When the time-base sampling process runs, all rows from the source tables are copied to the corresponding target tables with the HIST_ prefix. The copied data includes the original columns from the source tables plus additional columns for the timestamp and instance ID.

Unlike the snapshot sampling process, a row will not be added to the HIST_SNAPSHOTS table.

Note that the sampled tables return data specific to the TiDB node from which they are queried.

Data is sampled from the following tables:

Source table Destination table Description
PROCESSLIST HIST_PROCESSLIST Active sessions
DATA_LOCK_WAITS HIST_DATA_LOCK_WAITS Data lock waits
TIDB_TRX HIST_TIDB_TRX Active transactions
MEMORY_USAGE HIST_MEMORY_USAGE Memory usage
DEADLOCKS HIST_DEADLOCKS Deadlock information

The time-based sampling interval can be controlled with tidb_workload_repository_active_sampling_interval:

SET GLOBAL tidb_workload_repository_active_sampling_interval = 20; -- set the interval to 20 seconds

Setting this global variable to 0 disables the time-based sampling process.

Data retention

Historical data in the Workload Repository is retained for seven days by default.

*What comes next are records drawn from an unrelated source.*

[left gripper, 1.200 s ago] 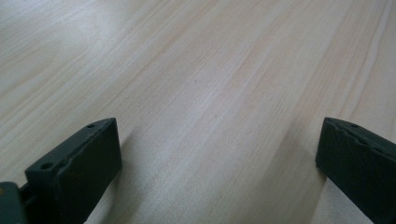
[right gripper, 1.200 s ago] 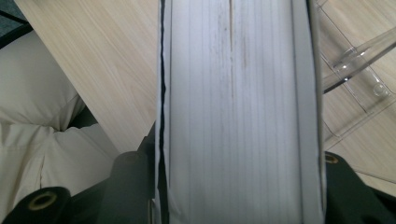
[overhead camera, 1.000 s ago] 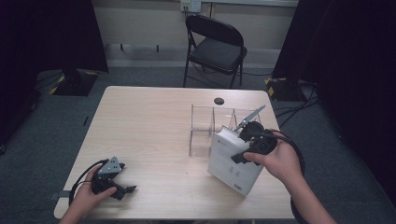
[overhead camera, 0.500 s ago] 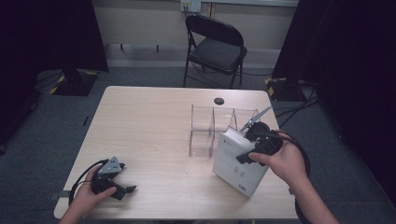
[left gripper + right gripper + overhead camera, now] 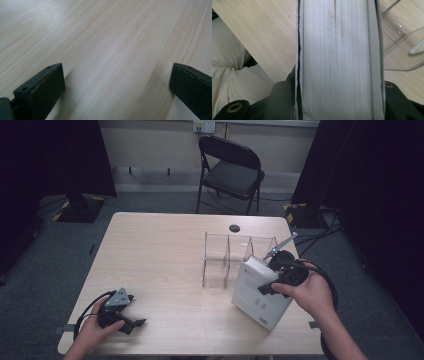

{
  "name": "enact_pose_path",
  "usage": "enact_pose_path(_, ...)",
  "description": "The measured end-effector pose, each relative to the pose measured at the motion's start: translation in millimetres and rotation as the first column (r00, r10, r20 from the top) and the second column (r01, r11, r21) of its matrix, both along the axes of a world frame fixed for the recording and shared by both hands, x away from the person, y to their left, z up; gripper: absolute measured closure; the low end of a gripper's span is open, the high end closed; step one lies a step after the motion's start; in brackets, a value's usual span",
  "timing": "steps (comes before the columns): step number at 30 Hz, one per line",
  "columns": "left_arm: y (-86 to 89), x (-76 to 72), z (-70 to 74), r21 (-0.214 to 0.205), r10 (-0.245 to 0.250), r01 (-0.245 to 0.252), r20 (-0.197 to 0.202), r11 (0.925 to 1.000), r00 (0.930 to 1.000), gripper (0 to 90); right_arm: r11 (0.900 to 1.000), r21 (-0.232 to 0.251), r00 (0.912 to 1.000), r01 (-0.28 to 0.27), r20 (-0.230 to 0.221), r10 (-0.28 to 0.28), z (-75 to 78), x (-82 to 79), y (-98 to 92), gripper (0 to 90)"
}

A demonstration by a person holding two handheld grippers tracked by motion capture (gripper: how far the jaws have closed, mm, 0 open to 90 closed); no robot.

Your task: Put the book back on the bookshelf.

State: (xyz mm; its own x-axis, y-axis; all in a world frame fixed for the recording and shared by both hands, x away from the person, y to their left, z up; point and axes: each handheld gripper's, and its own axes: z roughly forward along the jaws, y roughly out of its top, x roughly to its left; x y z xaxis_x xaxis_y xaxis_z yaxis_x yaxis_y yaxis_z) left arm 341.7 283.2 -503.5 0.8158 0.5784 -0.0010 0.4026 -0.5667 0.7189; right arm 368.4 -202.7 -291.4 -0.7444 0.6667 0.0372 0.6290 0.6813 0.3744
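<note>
The table (image 5: pixel 165 255) is a pale wooden board with fine straight grain and rounded corners. On its right half stands a clear plastic rack (image 5: pixel 227 257), made of thin see-through walls that form upright compartments. Beyond the far edge of the table there is a black folding chair (image 5: pixel 230 170) on a grey carpet.

The book (image 5: pixel 257 292) is thick, with a white smooth cover and a block of pale pages. In the right gripper view the page edges (image 5: pixel 337 55) look like many fine lines, with some darker stains along the middle. In the high view the book stands tilted at the right front part of the table, its lower corner close to the table's near edge, and its upper end is just beside the near right end of the rack.

The right gripper (image 5: pixel 280 270) is at the upper end of the book. Its two black jaws sit on both covers and pinch the book between them, so the book fills the gap. The person's right hand (image 5: pixel 307 295) holds the gripper from the near side.

The left gripper (image 5: pixel 127 317) rests on the front left part of the table, well apart from the book. Its blocky black jaws are spread wide, with bare wood between them.
</note>
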Motion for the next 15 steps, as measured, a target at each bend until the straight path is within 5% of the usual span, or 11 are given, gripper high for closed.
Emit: enact_pose_path(15,0.3,0.1,0.2,0.002,-0.003,0.003,-0.002,1.0000,1.0000,0.0,0.9989,0.006,0.9989,0.046,-0.005,-0.046,0.1,-0.3,-16.1,52.2)
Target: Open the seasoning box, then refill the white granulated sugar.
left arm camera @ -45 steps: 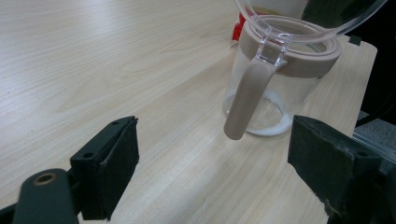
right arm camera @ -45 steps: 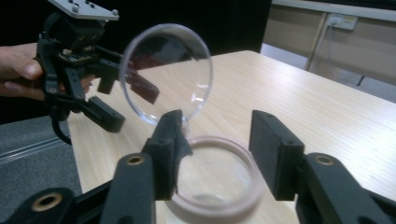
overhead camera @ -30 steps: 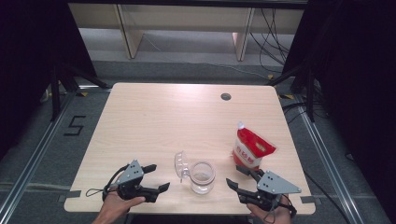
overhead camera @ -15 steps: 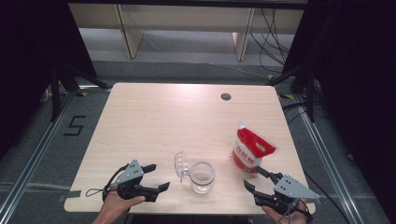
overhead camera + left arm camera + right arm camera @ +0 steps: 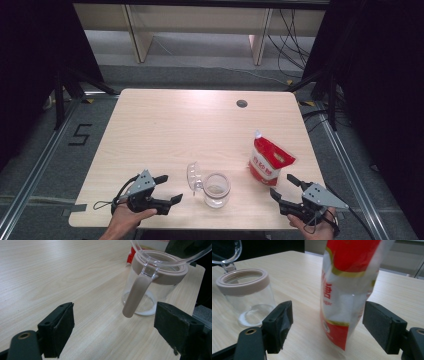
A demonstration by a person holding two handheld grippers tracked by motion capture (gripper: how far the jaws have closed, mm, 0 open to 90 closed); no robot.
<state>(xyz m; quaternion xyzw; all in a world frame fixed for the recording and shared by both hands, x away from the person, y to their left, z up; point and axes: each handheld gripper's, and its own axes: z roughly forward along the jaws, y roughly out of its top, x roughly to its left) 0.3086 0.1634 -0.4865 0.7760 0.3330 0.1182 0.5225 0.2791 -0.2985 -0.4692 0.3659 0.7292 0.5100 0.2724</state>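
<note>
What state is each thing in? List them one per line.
jar: upright, lid open, a little white stuff at the bottom.
lid: flipped up, hinged at the jar's rim.
bag: upright, top open, apart from the jar.
left gripper: open, holding nothing.
right gripper: jaws have just been opening, nothing gripped, bag ahead of them.

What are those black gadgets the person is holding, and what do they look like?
Two hand-held grippers. Each, left gripper and right gripper, is black, with two flat rectangular jaws faced with dark pads, a grey three-cornered plate on top and a thin black cable trailing behind. No sleeves are visible.
</note>
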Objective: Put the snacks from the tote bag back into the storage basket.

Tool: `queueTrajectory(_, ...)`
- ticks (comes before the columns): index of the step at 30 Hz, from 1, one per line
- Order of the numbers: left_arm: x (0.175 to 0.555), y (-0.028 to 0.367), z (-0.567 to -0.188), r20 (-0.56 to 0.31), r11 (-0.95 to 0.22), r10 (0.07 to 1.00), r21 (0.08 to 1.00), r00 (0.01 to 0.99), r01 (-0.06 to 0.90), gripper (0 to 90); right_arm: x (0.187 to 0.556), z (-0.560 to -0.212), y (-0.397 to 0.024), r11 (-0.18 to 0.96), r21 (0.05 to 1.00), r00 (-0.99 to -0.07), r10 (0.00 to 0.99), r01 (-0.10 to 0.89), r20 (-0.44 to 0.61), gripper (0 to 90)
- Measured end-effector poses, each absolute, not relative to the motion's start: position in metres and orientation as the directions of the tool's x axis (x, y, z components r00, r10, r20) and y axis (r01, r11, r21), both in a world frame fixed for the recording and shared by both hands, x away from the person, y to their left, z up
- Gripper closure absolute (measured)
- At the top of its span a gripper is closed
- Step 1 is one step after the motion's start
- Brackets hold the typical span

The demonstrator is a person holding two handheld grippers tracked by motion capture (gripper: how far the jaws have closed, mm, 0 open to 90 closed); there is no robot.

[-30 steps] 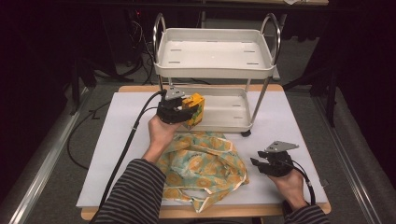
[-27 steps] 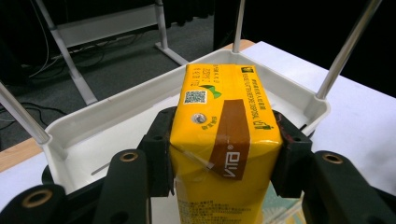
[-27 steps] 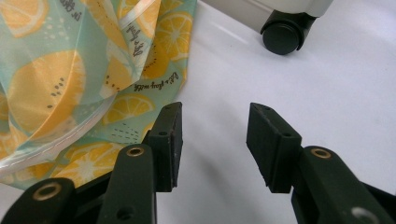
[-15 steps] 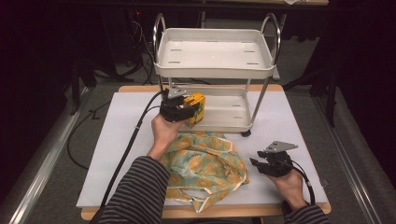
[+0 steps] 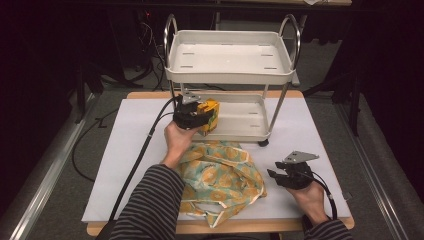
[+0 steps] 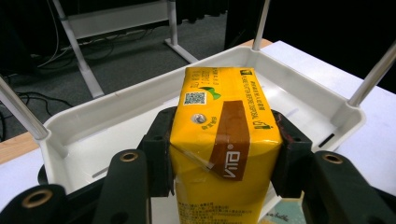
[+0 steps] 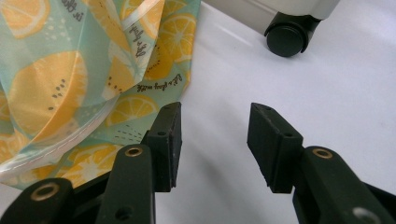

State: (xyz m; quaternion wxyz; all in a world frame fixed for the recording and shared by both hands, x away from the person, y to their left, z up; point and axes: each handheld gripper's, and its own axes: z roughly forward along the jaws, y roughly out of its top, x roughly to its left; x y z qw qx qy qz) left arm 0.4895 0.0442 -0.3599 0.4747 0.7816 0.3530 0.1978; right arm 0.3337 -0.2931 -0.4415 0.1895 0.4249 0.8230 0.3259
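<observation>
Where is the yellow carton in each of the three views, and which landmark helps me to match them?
High view: the carton is left of centre, in the left gripper, at the cart's lower tray.
Left gripper view: the carton is at bottom centre, clamped between the two black jaws, over the same tray.
Right gripper view: not in it.
Shared landmark: the white cart; its black wheel is at top right in the right gripper view.

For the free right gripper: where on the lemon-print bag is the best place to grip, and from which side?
Probably the near right edge of the lemon-print bag, where the cloth lies folded with a raised seam. Bring the right gripper, whose jaws stand open and empty, in low over the white table cover from the bag's right, one jaw slipping under the fold. The bag lies flat and limp, so a fold gives the most purchase.
</observation>
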Motion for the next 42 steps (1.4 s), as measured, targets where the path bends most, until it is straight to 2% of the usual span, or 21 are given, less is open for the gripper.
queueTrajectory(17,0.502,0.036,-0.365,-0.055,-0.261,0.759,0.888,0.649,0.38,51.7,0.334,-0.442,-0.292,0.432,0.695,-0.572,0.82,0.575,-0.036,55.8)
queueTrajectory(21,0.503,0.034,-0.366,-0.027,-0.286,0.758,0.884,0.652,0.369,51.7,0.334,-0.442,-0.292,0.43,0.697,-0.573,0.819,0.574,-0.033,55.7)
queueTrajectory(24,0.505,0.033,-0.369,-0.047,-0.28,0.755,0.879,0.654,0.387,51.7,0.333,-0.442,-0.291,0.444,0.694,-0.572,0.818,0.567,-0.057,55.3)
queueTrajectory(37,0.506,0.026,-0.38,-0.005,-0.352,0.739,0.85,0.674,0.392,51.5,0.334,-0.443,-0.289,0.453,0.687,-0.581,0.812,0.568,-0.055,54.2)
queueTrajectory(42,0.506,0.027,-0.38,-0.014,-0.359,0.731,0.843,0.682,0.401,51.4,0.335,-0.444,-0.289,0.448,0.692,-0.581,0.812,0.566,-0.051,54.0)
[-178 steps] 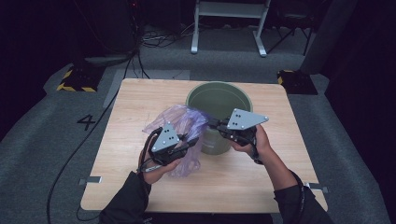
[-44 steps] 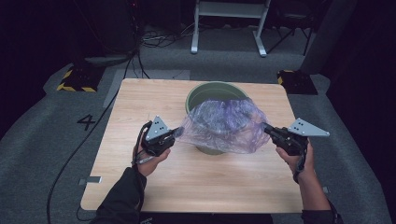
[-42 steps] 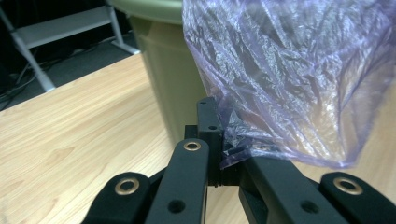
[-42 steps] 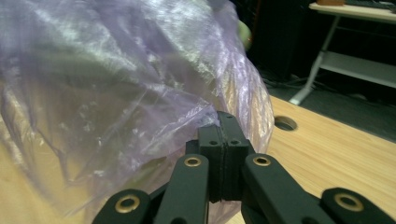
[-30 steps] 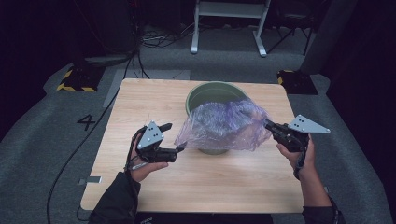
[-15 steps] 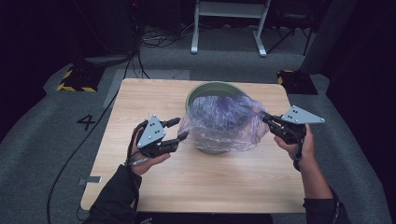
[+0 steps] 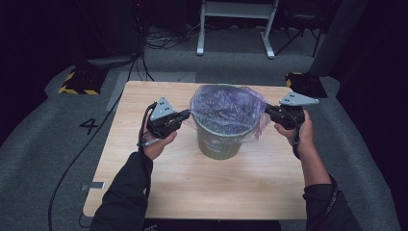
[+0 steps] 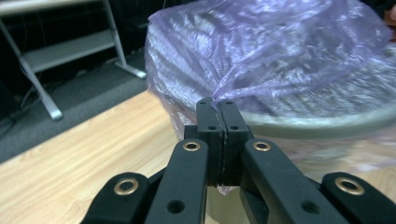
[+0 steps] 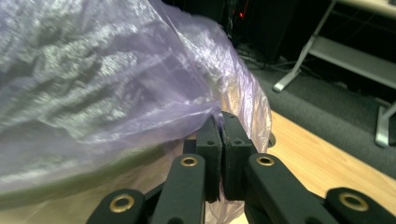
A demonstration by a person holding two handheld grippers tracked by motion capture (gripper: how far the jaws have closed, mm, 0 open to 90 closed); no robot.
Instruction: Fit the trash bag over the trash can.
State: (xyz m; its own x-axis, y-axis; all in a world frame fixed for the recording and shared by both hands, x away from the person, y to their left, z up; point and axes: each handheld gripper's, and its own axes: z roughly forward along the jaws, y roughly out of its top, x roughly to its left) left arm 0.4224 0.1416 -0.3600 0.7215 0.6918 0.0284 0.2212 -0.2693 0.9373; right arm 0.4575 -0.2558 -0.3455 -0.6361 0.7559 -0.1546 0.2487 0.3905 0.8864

The system automatically purges data based on the retention period setting, using partitions for efficient data management.

By default the Workload Repository retains historical data for seven days, but the tidb_workload_repository_retention_days variable can be used to control the length of this period. For example, to keep data for 30 days, run the following:

SET GLOBAL tidb_workload_repository_retention_days = 30;

A higher value for this variable allows for longer data retention, which might be beneficial for workload analysis, but will increase storage requirements.

Notes

  • Enabling the Workload Repository might have a small performance impact on the system.
  • Setting sampling intervals too short might increase system overhead.
  • Setting retention days to 0 disables automatic purging of old data.

Best practices

  • Start with default settings and adjust based on your monitoring needs.
  • Set reasonable retention periods based on your storage capacity.
  • Monitor the size of the WORKLOAD_SCHEMA database.
  • Use longer sampling intervals in production environments to minimize overhead.